ST DUNSTAN'S COLLEGE

College News

To Inspire So That All Flourish

ST DUNSTAN'S COLLEGE

Easter Term: Issue 2

A MESSAGE FROM DR STEVE WHITELAW

I write this newsletter from the Grade 8 Student Leader camp at Thaba Morula in the metropolis of Beestekraal, near Brits. I arrived on Tuesday with Mrs Mdhluli and the student leaders where we planned for the arrival of the Grade 8 students on Wednesday. On Tuesday this was a peaceful place, yesterday morning at around 11:00 this peace was gone.

In its place was the unfathomable energy of 125 Grade 8 students arriving at camp, some of whom had more luggage for a two-day camp than I would pack for a month in Europe. I am sure that some of the students had more shoes than I have purchased in the entirety of my adult life.

They were given the “rules of the camp” by facilitators whose patience is apparently boundless. Then it was off to room allocation where, for some, the first trepidation set in as they were placed in a different room to their friends. Where we thought it prudent to make a few swaps we did so, but this was in very few instances. For many, life seemed a whole lot easier after lunch and a visit to the tuckshop with the reassurance often delivered by copious amounts of ice-cream.

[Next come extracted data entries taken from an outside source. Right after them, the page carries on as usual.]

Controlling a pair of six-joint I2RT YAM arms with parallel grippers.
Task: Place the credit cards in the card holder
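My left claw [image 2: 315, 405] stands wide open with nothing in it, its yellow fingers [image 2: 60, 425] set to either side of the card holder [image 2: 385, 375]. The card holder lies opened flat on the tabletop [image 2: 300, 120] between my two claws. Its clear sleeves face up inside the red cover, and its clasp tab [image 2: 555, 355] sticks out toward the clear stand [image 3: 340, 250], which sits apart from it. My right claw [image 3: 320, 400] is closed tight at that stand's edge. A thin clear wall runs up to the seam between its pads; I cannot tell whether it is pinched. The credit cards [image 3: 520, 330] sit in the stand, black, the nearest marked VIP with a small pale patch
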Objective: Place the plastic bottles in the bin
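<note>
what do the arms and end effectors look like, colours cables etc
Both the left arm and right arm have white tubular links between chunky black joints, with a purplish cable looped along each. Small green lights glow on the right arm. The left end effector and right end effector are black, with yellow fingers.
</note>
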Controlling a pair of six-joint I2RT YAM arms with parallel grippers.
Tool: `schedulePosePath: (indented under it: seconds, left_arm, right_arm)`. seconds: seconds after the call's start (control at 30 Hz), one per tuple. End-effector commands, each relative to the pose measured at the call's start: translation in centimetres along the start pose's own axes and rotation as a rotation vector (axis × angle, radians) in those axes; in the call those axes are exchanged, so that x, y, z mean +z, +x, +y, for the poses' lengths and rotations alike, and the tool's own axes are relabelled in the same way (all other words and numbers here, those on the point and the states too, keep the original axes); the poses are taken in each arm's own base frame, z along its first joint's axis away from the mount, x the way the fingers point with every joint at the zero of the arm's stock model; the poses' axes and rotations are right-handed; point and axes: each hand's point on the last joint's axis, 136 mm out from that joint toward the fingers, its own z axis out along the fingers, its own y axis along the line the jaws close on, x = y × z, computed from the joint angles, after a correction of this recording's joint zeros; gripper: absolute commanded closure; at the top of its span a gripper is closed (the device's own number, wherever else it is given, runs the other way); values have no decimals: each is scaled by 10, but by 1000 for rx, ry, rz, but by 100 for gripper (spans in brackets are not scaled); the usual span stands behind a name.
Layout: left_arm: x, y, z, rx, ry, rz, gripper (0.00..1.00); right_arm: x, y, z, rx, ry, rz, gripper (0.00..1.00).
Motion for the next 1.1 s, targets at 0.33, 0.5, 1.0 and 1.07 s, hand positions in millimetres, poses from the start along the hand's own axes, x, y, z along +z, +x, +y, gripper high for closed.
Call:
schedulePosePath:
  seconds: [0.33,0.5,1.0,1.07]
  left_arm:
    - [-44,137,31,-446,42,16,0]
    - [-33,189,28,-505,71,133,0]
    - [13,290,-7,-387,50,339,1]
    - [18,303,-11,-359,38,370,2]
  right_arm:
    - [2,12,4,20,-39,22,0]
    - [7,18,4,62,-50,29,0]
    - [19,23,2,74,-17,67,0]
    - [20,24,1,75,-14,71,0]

This was followed by multiple activities involving obstacle courses, survival skills, a water slide and a foefie slide into a dam. It is so refreshing to see children, separated from digital devices, being given the time and space to be the young people that they are. There were some youngsters who were hesitant to try these activities and, as I assured them before we came, no-one was forced to do anything. Most of them were game for everything and completed all activities, sometimes several times, with great gusto. In this regard, I have no doubt that the girls were, generally, the braver half of the group.

It was interesting for me to see the different personalities of our new students emerge and, through experience, I can already predict in what areas of school life many of them will be prominent in the next five years. Today, I pulled aside some of them who came to us from other Primary Schools and I asked them about how they felt. All of them reported feeling welcomed by the students from our Preparatory School and that is indeed credit to that institution. More than that, they told me that they already feel that they belong at St Dunstan’s College.

This result is in no small part due to our brilliant student leaders and tutors who went out of their way to make all students feel included, valued and cared for in this group. They have been the ones reassuring the nervous and patching up the scrapes and cuts. Our student leaders have led activities with the Grade 8s in their charge and did exceptionally well. They have also learned a lot about the strengths that they have personally and have realised that to seek help from others in areas where they might struggle is far from weakness. Having said that, a couple of them have told me that they have new found respect for teachers!

No Grade 8s ever sleep properly on the first night of camp and as I look around at 14:30 I can see some of them struggling to keep their eyes open. This evening “lights out” should be much easier for the Student Leaders to control, given that some of the Grade 8s look like they will barely remain awake until dinner time.

I believe that the camp has achieved what it was intended to do, namely to integrate our Grade 8s into our school community, and I hope that their parents will welcome their children home tomorrow and will hear that their first real experience of their high school career is one that has left memories and created bonds that will endure for years to come.